First let’s try the COMPACT command. Figure 15-32 shows the result of entering the COMPACT command with no switches. It displays the compression status of the contents of a directory called compact on a system’s C: drive. Notice that after the file listing, COMPACT helpfully tells you that 0 files are compressed and 6 files (all of them) are not compressed, with a total compression ratio of 1.0 to 1.

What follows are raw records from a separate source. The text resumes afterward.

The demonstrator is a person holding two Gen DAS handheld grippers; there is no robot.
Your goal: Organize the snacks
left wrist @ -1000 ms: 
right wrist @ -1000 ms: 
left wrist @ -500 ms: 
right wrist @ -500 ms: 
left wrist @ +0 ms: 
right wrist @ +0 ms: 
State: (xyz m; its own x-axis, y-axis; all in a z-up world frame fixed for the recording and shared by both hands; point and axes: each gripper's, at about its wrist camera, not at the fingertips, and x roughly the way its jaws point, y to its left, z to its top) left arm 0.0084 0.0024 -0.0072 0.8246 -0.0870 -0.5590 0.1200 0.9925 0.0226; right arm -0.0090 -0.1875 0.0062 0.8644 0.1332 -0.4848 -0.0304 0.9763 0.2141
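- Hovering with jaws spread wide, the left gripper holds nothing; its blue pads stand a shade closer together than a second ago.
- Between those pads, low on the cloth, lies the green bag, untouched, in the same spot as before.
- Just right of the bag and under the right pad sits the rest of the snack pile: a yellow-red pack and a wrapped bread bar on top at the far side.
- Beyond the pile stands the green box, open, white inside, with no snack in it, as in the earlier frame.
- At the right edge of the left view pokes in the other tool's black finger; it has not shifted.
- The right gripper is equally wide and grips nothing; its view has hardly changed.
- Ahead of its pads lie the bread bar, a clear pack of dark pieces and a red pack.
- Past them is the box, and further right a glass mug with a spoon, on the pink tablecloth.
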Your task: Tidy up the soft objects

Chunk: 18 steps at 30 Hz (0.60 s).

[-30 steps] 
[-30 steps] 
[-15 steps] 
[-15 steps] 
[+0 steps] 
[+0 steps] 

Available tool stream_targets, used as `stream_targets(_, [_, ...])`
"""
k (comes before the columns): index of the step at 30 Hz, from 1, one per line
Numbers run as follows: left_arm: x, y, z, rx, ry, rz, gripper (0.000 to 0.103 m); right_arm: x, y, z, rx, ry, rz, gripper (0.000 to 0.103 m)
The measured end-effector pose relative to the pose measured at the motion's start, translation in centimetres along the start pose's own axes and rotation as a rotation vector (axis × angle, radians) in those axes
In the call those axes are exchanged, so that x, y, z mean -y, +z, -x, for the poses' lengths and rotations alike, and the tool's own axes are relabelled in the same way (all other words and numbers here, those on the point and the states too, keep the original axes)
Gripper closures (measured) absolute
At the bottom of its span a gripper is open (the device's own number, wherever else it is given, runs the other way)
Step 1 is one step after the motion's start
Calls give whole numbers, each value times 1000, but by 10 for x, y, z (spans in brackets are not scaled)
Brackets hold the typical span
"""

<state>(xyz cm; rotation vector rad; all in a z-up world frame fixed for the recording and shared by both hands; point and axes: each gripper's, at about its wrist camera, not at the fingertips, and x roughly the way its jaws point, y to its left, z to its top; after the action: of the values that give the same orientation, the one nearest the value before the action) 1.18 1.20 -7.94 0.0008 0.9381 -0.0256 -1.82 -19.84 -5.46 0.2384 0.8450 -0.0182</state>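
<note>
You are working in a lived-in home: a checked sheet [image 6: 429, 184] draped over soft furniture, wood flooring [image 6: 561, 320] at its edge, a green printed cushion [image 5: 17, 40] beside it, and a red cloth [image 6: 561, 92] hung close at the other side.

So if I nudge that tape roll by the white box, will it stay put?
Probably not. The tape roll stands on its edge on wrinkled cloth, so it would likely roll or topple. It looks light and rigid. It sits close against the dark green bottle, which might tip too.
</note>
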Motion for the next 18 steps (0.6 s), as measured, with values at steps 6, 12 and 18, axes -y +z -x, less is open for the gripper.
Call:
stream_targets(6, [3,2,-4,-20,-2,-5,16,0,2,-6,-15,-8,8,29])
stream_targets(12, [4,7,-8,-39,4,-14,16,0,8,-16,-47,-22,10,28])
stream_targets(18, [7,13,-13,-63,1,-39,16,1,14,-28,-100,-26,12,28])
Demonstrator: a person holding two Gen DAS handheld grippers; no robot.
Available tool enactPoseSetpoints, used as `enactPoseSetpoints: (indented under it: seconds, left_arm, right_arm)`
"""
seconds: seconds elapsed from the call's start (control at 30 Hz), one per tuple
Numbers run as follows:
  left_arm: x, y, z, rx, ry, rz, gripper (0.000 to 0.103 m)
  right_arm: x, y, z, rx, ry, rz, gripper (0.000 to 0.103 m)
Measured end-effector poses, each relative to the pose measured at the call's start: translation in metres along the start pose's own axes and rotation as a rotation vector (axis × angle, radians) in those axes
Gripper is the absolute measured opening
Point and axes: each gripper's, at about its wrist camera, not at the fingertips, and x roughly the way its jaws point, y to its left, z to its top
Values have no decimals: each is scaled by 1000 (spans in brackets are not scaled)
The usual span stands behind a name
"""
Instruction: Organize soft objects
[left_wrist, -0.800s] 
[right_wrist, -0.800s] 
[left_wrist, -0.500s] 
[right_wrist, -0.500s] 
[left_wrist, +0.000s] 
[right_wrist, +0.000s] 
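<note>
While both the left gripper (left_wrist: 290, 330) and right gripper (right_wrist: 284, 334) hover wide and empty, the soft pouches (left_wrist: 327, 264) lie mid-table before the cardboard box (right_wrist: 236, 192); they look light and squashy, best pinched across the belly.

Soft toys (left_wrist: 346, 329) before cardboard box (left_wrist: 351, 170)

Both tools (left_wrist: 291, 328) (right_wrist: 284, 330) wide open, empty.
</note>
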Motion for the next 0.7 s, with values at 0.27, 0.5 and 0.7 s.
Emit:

Figure 15-32 The COMPACT command with no switches

If you enter the COMPACT command with the /C switch, it compresses all of the files in the directory, as shown in Figure 15-33. Look closely at the listing. Notice that it includes the original and compressed file sizes and calculates the compression ratio for you. Notice also that the JPG and PNG files (both compressed graphics files) didn’t compress at all, while the Word file and the PowerPoint file compressed down to around a third of their original sizes. Also, can you spot what’s different in the text at the bottom of the screen? COMPACT claims to have compressed seven files in two directories! How can this be? The secret is that when it compresses all of the files in a directory, it must also compress the directory file itself, which is “in” the C: directory above it. Thus it correctly reports that it compressed seven files: six in the compact directory, and one in the C: directory.